▸ **Exercise**: Output exactly the lines that run from the top of the entries to the line holding "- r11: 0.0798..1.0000", including both of those lines.

Segment Open

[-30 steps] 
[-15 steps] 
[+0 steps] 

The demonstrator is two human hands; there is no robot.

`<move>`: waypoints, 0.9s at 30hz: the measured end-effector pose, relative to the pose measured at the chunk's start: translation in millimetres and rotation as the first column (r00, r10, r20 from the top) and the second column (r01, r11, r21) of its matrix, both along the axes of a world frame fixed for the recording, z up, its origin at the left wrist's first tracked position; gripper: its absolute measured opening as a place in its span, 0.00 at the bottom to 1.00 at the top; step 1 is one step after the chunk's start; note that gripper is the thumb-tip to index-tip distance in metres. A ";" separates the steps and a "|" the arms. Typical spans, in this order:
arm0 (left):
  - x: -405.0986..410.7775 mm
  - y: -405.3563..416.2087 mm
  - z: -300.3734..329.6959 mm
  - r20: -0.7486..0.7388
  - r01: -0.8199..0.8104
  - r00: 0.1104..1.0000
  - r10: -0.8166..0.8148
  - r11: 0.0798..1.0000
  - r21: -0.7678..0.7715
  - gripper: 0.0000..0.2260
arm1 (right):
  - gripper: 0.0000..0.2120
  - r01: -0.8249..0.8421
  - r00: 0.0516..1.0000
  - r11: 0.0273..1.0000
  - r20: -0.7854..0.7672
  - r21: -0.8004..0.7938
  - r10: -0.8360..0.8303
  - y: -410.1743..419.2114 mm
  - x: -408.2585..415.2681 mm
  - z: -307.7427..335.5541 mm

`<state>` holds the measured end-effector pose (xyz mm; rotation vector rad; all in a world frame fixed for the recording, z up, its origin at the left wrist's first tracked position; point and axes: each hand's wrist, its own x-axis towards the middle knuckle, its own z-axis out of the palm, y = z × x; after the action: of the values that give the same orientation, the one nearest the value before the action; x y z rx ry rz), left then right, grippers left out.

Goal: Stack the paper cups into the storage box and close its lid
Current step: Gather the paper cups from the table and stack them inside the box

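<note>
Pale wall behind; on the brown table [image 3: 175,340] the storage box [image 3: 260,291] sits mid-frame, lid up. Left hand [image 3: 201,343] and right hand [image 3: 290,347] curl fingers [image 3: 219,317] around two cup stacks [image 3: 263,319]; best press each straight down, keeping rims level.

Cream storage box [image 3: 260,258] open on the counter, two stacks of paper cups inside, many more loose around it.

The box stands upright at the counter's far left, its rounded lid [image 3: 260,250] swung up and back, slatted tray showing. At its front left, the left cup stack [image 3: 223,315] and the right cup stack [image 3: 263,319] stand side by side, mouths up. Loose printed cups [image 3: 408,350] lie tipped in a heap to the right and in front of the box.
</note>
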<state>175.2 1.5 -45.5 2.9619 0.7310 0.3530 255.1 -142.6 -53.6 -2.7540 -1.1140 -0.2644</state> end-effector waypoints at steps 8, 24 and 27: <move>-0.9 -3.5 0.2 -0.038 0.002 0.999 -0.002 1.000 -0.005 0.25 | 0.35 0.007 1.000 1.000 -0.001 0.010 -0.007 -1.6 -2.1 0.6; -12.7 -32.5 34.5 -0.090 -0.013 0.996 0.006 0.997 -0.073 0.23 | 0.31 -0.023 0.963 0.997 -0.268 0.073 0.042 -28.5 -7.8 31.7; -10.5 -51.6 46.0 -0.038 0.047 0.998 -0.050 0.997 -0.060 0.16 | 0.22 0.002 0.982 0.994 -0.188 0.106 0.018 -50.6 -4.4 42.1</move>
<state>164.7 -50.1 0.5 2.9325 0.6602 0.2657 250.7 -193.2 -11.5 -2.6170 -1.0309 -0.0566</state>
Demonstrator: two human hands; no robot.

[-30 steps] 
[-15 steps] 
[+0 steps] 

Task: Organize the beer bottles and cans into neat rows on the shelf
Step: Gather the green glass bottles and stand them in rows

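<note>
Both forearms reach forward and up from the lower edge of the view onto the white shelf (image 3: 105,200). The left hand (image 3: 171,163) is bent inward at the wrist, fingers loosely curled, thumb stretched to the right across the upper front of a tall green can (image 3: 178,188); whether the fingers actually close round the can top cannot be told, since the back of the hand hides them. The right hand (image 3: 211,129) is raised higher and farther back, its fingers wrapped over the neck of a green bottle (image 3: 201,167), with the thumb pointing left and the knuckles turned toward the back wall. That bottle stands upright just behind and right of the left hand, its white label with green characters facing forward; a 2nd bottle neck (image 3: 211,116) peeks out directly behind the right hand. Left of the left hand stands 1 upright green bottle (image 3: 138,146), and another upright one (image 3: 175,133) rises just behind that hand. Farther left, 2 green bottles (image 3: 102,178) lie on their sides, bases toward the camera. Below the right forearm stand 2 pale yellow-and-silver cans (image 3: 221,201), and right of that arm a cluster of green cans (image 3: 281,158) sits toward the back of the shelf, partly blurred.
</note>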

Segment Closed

▸ **Answer box**:
[-30 steps] 
[-15 steps] 
[+0 steps] 

The demonstrator is two human hands; there is no robot.

`<move>`: waypoints, 0.9s at 30hz: the measured end-effector pose, relative to the pose measured at the chunk's start: translation in millimetres and rotation as the first column (r00, r10, r20 from the top) and the second column (r01, r11, r21) of its matrix, both along the axes of a world frame fixed for the recording, z up, its origin at the left wrist's first tracked position; gripper: its absolute measured opening as a place in its span, 0.00 at the bottom to 1.00 at the top; step 1 is one step after the chunk's start; note that gripper is the thumb-tip to index-tip distance in metres. A ";" separates the steps and a "|" the arms. Typical spans, in this order:
arm0 (left):
  - x: -405.0986..410.7775 mm
  - y: -405.3563..416.2087 mm
  - z: -300.3734..329.6959 mm
  - r20: -0.7486..0.7388
  - r01: -0.8199..0.8104
  - r00: 0.1104..1.0000
  - r10: -0.8166..0.8148
  - r11: 0.0798..1.0000

The exercise was answered in full.